Retype the records below from their first line through the line containing "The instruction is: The", and include nothing else.

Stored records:
•••••

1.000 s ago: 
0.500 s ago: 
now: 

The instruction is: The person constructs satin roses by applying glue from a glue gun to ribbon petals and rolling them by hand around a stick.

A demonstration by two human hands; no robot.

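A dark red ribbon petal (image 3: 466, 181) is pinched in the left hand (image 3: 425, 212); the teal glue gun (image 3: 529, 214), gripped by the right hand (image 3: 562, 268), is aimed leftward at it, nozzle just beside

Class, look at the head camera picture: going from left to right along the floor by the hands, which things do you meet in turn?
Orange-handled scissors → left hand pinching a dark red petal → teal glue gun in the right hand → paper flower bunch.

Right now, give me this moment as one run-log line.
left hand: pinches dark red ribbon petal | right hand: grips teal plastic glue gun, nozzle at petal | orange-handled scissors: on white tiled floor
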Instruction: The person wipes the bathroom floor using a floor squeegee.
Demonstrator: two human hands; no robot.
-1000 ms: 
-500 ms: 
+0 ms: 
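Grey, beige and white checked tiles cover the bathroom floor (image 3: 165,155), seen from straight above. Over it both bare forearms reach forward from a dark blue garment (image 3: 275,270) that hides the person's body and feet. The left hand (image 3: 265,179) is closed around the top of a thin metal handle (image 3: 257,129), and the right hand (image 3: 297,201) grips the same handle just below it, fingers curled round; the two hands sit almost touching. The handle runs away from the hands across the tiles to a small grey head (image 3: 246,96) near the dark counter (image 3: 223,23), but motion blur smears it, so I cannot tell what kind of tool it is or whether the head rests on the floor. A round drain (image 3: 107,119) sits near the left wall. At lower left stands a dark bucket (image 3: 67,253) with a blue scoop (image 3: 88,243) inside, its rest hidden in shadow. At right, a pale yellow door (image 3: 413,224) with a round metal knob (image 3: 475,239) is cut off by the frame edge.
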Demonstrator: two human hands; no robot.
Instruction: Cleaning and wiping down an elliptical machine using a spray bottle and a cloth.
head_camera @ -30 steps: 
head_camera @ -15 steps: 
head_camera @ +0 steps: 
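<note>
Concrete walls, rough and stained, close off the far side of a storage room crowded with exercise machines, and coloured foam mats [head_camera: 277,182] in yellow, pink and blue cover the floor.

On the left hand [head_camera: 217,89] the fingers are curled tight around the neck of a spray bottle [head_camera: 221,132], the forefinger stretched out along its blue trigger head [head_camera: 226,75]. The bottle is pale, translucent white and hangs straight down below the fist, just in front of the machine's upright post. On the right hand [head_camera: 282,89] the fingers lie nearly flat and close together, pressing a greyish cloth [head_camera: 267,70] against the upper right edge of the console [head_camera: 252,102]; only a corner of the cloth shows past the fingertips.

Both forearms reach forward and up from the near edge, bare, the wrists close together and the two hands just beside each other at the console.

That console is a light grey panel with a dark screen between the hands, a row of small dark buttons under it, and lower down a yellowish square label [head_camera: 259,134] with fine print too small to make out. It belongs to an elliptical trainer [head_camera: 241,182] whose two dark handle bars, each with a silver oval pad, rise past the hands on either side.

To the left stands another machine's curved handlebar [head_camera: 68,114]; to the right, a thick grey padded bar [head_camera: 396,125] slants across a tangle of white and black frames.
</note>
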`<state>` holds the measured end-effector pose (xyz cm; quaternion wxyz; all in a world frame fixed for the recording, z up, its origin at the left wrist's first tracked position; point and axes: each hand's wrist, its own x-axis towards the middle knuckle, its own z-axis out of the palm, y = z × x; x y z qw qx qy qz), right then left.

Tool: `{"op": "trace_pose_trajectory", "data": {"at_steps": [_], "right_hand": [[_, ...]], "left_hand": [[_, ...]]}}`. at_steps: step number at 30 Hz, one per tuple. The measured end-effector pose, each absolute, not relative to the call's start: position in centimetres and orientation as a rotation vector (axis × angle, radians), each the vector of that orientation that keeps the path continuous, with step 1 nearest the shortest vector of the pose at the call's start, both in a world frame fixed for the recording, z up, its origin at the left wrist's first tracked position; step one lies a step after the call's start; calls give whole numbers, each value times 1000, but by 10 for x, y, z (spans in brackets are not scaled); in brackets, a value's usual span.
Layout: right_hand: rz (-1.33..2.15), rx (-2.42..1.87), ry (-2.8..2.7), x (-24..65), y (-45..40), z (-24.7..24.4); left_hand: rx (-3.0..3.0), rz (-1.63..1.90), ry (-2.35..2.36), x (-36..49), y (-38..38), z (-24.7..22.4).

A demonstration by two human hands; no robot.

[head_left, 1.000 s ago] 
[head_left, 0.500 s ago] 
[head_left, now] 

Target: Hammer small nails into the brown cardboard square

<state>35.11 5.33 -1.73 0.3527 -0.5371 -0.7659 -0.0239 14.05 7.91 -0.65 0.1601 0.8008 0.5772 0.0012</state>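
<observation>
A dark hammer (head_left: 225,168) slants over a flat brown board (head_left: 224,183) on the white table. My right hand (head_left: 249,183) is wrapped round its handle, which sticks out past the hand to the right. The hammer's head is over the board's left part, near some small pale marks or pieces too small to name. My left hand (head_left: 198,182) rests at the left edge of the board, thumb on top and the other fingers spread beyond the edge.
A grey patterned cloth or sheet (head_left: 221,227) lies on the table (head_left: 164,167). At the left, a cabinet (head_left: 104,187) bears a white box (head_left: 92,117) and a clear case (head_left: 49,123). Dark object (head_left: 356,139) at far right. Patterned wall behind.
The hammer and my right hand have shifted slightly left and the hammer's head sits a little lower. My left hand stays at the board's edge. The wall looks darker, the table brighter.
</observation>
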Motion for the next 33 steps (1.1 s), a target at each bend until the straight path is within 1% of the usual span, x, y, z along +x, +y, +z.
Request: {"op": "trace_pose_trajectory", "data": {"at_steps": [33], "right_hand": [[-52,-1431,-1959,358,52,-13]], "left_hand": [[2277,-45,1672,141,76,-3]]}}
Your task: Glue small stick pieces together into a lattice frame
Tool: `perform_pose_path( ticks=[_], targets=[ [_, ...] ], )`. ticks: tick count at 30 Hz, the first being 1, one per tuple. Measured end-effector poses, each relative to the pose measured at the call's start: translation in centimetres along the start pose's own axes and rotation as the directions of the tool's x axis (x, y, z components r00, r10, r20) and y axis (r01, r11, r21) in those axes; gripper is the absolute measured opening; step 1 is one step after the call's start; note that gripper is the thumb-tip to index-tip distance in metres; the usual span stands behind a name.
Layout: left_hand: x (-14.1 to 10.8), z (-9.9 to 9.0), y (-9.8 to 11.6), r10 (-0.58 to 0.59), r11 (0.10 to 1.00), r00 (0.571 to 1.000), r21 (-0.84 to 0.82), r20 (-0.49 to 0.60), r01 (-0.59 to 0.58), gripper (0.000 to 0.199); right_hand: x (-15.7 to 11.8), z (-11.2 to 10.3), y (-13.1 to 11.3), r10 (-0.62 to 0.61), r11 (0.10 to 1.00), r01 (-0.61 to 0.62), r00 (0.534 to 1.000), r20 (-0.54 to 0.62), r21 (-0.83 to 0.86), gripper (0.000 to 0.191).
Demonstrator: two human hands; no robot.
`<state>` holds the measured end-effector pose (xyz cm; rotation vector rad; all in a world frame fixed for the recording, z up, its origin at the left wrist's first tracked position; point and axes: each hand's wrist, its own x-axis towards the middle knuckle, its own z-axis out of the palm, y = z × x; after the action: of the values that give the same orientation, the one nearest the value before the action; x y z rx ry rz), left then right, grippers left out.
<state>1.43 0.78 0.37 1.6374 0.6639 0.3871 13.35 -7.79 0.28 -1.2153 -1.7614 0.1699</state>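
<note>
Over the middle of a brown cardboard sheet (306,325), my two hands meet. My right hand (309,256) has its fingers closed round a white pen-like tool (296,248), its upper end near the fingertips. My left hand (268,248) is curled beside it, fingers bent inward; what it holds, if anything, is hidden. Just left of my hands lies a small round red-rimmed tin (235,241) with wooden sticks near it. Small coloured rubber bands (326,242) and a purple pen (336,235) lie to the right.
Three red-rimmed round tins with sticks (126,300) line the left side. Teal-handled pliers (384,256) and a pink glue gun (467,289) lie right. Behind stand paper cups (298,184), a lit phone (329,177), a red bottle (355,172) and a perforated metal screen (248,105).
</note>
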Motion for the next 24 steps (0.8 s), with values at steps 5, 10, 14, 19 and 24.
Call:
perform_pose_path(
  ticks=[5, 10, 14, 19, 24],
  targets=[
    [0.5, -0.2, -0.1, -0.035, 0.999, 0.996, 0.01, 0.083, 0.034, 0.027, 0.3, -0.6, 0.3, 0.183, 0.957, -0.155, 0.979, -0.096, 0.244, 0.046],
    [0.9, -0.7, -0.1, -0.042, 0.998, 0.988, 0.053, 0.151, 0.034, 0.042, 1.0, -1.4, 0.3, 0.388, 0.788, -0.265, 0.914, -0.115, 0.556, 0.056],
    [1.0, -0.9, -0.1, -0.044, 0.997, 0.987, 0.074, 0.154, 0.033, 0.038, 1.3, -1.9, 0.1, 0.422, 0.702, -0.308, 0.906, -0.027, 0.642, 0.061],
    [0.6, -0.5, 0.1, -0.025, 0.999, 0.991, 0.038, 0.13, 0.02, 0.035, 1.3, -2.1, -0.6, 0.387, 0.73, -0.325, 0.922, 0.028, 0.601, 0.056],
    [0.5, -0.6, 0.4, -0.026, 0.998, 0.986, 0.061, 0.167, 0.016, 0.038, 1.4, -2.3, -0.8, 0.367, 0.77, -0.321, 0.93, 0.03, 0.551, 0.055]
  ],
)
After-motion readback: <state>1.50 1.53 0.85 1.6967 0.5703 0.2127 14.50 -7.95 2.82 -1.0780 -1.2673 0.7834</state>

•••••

*Task answer*.
1.000 s ago: 
0.500 s ago: 
now: 

The instruction is: The person constructs satin roses by applying glue from a glue gun to ribbon petals and rolling them by hand around a stick.

No more output is expected for this exercise.